Preference related to cancer patients

Skedgel et al. [14] developed a discrete choice experiment to evaluate participant preferences for cancer treatment in relation to the health maximization versus distributive justice. The attributes considered include patient age, disease severity, final health state, duration of benefit and distributional concerns. Each attribute was assigned three levels, and levels were evenly spaced across plausible values (e.g., for the attribute age, three levels were specified (ages 10, 40, and 70)). The trade-off was calculated as compensating variation (CV) between attributes. CV was calculated as changes from the baseline level either upwards to the high level or downwards to the low level. CV can be interpreted as the willingness to sacrifice life-years in order to give greater priority to a more desirable level or lesser priority to a lesser desirable level. The findings suggest that only 3% of respondents favored allocation based on health maximization across all choice scenarios. Participants were willing to prioritize treating younger and larger patient groups as well as patients with the greatest life expectancy. This indicates a preference for distributive justice, rather than a solely based on maximizing QALYs.

Preference related to life expectancy and quality-of-life and the size of health gains

The DCE study conducted by Spackman et al. [23] also included attributes related to health gains. The study found that baseline life expectancy and quality-of-life were not significantly associated with decision utility. On the other hand, treatment-related gain in life expectancy and improvement in quality-of-life increased decision utility by 0.21 per year gained and 0.05 per 0.01 improvement in quality-of-life.

Assessment of study quality

Studies identified in this review employed diverse sampling frames and strategies, with most drawing from existing online panels or inviting residents from specific geographic regions. One study recruited senior officials from the Ontario Ministry of Health. As such, the representativeness and generalizability of the findings remain uncertain.
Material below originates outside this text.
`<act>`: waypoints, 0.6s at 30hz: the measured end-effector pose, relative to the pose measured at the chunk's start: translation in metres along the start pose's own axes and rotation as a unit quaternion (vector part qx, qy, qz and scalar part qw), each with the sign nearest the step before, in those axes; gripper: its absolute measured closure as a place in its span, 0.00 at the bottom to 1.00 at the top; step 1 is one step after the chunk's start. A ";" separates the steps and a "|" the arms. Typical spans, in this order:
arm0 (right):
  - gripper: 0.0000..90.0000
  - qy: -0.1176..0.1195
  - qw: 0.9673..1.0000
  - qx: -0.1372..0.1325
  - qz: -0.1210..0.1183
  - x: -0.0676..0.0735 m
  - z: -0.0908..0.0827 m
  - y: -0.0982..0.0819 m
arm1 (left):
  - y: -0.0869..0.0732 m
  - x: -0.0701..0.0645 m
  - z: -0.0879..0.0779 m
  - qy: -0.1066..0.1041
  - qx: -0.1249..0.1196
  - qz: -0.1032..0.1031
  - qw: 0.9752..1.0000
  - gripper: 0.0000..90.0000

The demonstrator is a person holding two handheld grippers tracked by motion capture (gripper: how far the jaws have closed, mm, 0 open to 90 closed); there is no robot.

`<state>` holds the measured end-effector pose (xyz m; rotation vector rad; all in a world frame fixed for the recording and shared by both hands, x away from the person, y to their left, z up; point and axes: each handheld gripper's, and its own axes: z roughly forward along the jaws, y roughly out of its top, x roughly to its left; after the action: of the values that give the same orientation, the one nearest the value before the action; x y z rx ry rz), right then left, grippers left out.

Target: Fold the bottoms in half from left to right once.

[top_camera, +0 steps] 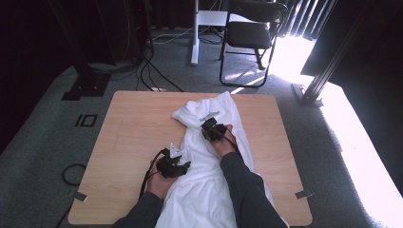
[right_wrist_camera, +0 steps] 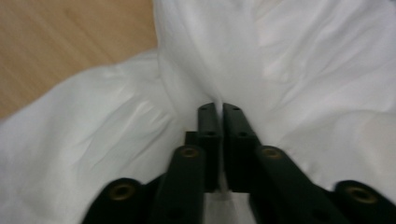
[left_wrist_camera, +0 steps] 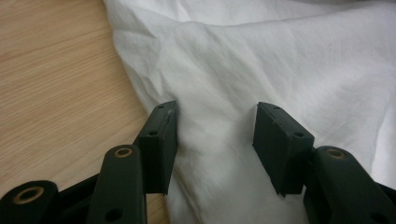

The level of missing data varied across studies; one study did not present this value [S3], three studies had a high/medium level of missing data [S1, S2, S5] and the remainder had a low level of missing data, i.e., less than 15%. The survey response rate was only reported in five studies and varied from medium to low adequacy [S1, S2, S4, S5]. The majority of studies pilot-tested their questionnaires prior to the study or referred to a previous systematic review to identify important concepts. The reliability of the survey instruments was considered high overall, with some concerns relating to the large amounts of missing data and the generally low response rate. Spackman et al. [23] did not include information on missing data. Details on the risk of bias assessment are provided in Appendix 3.